How to complete this task:
Only the lines from the start of the material through the line containing "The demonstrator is" are to be extracted, exactly as they appear.

Data shown:
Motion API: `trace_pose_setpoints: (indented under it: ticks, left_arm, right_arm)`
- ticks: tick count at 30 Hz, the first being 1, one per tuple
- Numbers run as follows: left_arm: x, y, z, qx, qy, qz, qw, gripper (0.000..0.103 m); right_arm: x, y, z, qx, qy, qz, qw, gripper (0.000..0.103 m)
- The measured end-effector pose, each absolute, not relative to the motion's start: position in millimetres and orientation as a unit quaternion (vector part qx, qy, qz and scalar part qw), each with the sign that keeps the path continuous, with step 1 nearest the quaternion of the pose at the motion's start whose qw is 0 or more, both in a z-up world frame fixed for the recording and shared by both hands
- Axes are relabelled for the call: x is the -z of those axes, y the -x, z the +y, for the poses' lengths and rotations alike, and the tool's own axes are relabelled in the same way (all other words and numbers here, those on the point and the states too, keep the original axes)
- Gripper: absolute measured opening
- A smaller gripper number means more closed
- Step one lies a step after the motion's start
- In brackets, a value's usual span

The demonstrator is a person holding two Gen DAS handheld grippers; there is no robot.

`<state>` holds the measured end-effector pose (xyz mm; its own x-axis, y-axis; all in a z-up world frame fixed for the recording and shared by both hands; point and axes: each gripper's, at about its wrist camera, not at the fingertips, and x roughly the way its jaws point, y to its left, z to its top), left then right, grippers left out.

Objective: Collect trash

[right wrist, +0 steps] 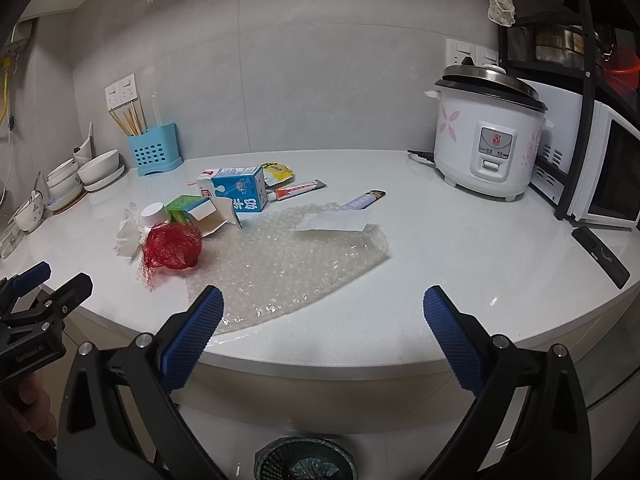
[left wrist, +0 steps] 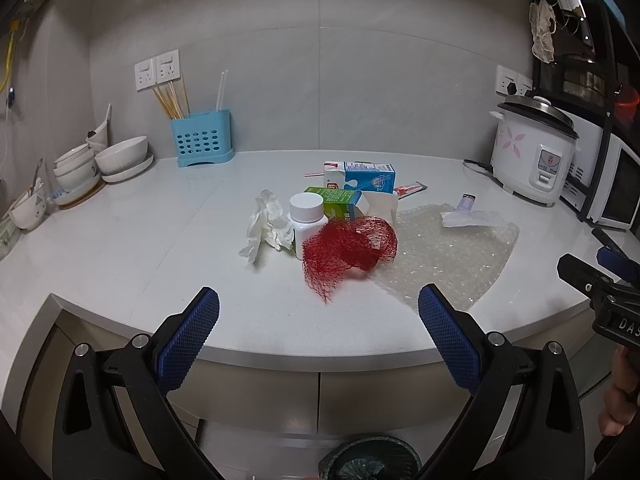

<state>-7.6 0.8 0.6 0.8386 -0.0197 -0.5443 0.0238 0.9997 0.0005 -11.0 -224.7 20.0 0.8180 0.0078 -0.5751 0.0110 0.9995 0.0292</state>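
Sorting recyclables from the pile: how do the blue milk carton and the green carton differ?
The blue milk carton is larger than the green carton and lies farther back, while the green carton sits nearer the red mesh. The green carton's white end flap hangs open; the blue one's top looks torn open. Both lie on their sides on the counter.

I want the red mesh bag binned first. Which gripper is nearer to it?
Left. The left gripper hangs open at the counter edge directly in front of the red mesh bag. The right gripper, also open, faces the bubble wrap, further right of it.
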Motion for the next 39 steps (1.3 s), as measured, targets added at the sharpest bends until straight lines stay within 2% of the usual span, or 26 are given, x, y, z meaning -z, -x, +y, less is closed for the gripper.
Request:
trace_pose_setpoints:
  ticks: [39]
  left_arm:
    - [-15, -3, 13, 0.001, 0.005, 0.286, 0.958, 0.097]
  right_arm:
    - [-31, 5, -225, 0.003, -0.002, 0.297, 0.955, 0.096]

Response area:
Motion API: `trace_pose_setpoints: (indented under it: ticks, left_arm, right_arm)`
- ticks: tick count at 30 Hz, the first being 1, one per tuple
- Numbers run as follows: left_arm: x, y, z, qx, qy, qz, qw, gripper (0.000..0.103 m); right_arm: x, y, z, qx, qy, qz, qw, gripper (0.000..0.103 m)
- The measured end-effector pose, each absolute, not relative to the motion's start: position in millimetres and orientation as a unit quaternion (vector part qx, qy, qz and scalar part qw), each with the sign that keeps the path continuous, with step 1 nearest the quaternion of the pose at the motion's start whose qw is 0 or more, both in a z-up world frame fixed for the recording and shared by both hands
- Axes are relabelled for the call: x is the -z of those axes, y the -x, z the +y, for the poses' lengths and rotations alike, and the tool's own axes are relabelled in the same way (all other words and numbers here, those on the point and the states too, keep the original axes)
- Gripper: absolute measured opening
- A smaller gripper number means more closed
- Step one lies a step after the motion's start
- In brackets, a value's usual span

The demonstrator is a person holding two Gen DAS handheld grippers; there is no robot.

No more output is needed here.